Among the entries below, only the lines starting at the one with "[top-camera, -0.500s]" and ending at the one with "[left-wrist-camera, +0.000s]", both included, are to be printed exactly.

[Records from a collection]
####################

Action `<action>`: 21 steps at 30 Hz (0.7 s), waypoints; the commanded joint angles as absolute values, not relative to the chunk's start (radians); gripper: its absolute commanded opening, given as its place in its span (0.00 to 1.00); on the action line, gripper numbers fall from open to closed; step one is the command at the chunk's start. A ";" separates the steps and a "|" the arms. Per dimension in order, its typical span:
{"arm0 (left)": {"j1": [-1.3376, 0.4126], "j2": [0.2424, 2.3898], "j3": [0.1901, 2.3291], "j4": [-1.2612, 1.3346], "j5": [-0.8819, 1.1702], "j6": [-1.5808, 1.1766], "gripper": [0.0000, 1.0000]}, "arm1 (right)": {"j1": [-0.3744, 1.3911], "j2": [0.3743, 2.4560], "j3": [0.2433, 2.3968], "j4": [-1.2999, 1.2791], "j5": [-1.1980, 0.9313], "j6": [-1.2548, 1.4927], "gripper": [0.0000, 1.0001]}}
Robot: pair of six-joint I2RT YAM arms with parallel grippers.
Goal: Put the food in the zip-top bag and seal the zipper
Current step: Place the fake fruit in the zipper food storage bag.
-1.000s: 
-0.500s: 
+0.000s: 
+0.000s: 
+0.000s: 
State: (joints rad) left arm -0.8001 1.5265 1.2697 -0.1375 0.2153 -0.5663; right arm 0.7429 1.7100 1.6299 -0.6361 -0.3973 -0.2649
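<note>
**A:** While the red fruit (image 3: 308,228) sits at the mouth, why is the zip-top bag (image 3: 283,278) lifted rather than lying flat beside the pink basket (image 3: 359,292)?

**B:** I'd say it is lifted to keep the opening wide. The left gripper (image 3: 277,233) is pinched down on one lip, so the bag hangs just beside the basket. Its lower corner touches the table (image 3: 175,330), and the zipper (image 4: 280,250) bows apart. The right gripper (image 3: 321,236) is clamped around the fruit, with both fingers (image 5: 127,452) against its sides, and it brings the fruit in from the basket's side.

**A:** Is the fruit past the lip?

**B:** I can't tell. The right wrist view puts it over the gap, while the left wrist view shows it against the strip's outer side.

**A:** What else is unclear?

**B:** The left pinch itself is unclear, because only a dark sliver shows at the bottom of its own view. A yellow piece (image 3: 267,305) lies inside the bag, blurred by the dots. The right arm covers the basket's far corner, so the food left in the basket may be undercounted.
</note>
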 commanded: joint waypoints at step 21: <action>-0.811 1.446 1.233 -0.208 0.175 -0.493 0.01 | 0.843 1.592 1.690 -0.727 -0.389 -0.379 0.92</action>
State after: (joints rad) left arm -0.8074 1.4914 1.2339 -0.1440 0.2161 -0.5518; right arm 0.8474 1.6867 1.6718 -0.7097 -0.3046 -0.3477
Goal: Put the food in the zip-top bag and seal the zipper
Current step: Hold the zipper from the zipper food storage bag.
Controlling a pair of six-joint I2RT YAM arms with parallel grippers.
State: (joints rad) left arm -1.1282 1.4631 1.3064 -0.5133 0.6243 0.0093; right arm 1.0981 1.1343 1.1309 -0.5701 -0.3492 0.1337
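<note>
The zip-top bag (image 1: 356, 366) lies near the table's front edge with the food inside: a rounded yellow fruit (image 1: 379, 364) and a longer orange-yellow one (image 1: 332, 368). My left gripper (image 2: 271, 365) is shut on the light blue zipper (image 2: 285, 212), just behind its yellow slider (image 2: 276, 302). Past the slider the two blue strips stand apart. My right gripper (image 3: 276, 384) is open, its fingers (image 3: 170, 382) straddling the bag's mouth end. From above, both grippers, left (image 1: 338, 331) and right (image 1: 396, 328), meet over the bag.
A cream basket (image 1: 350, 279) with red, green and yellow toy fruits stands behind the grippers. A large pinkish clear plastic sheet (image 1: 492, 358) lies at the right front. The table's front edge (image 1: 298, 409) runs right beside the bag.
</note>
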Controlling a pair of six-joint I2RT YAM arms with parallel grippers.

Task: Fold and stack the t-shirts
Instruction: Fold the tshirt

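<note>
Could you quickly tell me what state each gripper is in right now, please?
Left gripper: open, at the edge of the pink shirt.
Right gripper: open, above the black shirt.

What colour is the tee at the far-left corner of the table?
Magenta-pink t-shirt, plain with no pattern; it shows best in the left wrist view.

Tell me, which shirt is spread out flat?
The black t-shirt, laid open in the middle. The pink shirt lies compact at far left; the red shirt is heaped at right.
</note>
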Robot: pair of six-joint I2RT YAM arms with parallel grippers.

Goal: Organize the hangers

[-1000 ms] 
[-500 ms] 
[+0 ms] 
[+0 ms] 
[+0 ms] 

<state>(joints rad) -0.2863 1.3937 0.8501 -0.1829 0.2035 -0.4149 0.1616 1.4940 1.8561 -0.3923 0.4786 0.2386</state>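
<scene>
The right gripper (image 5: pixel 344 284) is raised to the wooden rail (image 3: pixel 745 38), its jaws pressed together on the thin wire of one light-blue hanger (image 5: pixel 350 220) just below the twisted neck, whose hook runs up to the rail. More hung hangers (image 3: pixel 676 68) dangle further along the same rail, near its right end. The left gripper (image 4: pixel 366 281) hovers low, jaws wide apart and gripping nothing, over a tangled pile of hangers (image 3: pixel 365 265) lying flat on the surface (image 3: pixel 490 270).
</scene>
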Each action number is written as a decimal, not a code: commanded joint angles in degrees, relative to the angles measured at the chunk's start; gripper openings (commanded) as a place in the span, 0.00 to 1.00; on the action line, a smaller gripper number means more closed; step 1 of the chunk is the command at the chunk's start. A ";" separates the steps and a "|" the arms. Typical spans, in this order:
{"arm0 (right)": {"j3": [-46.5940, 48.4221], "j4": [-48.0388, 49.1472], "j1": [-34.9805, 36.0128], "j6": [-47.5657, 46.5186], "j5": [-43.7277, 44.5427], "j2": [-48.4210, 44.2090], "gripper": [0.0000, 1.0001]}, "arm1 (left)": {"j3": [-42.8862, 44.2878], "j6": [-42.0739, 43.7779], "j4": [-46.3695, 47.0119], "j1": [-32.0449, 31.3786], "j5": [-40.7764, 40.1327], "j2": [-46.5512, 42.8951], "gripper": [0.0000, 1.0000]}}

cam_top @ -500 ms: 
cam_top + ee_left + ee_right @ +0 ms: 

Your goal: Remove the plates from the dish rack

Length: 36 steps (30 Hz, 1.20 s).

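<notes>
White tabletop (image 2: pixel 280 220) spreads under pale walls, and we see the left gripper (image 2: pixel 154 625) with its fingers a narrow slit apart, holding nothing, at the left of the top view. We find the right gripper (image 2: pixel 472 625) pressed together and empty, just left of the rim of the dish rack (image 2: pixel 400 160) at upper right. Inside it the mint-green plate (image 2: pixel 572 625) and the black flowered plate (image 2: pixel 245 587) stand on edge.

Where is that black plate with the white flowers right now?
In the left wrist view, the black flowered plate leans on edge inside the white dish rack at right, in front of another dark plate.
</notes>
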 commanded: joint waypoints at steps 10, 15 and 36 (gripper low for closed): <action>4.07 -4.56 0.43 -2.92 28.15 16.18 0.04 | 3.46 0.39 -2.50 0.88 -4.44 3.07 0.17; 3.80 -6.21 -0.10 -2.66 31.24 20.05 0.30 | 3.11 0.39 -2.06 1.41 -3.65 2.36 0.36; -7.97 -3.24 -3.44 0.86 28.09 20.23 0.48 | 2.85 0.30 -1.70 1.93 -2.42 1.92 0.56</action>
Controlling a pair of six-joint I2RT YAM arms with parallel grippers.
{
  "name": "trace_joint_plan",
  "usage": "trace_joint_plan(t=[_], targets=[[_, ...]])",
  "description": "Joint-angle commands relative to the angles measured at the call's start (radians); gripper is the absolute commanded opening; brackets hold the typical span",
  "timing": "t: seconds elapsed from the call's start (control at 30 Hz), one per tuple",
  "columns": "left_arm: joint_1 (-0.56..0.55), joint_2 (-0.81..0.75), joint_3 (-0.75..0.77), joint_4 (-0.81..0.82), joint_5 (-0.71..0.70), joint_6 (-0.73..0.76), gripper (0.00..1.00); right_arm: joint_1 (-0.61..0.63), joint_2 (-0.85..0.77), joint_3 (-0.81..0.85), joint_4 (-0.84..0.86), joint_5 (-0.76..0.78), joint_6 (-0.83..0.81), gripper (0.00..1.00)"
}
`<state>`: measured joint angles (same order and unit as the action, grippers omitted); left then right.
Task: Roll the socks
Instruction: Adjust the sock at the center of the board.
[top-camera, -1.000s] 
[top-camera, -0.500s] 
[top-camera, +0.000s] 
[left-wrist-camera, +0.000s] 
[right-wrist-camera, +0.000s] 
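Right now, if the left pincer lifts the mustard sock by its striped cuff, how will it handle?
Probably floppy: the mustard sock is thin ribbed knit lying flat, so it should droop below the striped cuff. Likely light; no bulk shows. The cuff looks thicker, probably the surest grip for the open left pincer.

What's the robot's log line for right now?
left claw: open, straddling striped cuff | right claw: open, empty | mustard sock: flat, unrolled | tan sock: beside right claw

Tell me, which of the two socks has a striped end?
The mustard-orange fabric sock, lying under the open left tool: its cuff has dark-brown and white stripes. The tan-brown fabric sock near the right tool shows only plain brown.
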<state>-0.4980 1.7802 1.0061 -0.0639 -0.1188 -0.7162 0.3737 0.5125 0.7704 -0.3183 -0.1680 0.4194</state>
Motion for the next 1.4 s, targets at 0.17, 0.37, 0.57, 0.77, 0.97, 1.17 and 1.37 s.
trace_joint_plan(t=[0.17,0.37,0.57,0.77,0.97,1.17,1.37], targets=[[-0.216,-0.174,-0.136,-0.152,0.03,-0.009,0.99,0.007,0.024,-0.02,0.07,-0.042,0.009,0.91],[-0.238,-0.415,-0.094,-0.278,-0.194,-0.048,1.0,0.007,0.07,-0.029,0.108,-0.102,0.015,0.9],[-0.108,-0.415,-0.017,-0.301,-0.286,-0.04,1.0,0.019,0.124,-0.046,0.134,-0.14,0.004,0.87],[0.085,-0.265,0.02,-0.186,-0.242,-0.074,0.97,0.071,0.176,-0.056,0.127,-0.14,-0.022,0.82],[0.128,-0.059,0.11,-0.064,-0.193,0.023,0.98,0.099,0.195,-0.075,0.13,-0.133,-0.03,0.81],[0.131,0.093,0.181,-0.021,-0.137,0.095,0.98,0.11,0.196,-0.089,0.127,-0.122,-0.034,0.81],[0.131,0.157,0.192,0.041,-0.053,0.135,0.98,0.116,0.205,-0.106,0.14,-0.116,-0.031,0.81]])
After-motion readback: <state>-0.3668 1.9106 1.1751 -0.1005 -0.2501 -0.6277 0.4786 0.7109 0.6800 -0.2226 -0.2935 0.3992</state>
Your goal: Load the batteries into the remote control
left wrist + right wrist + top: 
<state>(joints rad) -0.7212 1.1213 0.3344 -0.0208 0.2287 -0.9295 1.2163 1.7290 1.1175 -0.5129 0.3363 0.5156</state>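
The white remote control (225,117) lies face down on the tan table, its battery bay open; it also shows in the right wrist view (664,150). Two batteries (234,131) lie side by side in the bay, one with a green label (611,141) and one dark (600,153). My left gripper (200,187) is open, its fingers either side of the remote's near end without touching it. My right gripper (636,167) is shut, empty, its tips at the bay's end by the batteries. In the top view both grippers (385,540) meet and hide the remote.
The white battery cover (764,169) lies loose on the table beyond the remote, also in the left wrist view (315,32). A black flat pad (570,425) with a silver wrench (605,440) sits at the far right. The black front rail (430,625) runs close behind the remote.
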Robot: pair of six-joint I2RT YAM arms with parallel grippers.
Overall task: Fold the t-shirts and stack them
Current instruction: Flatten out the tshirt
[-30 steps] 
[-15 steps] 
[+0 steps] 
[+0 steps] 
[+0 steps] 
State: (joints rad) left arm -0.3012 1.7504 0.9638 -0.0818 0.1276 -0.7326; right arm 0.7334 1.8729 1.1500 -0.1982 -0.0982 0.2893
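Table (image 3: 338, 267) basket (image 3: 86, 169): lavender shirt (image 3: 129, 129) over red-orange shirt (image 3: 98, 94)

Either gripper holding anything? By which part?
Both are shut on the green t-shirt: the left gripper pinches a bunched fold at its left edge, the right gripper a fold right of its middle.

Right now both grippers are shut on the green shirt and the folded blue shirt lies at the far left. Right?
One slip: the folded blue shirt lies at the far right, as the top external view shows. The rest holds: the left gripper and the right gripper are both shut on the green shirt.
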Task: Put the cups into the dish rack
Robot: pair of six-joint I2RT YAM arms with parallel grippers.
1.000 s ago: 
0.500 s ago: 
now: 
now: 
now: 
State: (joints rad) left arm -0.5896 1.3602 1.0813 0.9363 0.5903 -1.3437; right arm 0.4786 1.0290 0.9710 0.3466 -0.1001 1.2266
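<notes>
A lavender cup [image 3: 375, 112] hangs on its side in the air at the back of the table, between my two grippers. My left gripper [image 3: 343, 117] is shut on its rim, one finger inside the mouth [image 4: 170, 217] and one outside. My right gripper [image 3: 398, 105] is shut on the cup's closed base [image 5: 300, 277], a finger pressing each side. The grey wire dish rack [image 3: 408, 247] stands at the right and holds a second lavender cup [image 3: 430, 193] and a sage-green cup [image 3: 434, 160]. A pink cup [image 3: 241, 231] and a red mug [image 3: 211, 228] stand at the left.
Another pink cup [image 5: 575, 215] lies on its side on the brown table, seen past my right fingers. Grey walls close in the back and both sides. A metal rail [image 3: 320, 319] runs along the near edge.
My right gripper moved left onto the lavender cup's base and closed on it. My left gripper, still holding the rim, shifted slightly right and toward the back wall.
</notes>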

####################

RESPONSE TO THE TASK:
[top-camera, -0.500s] 
[top-camera, +0.000s] 
[left-wrist-camera, +0.000s] 

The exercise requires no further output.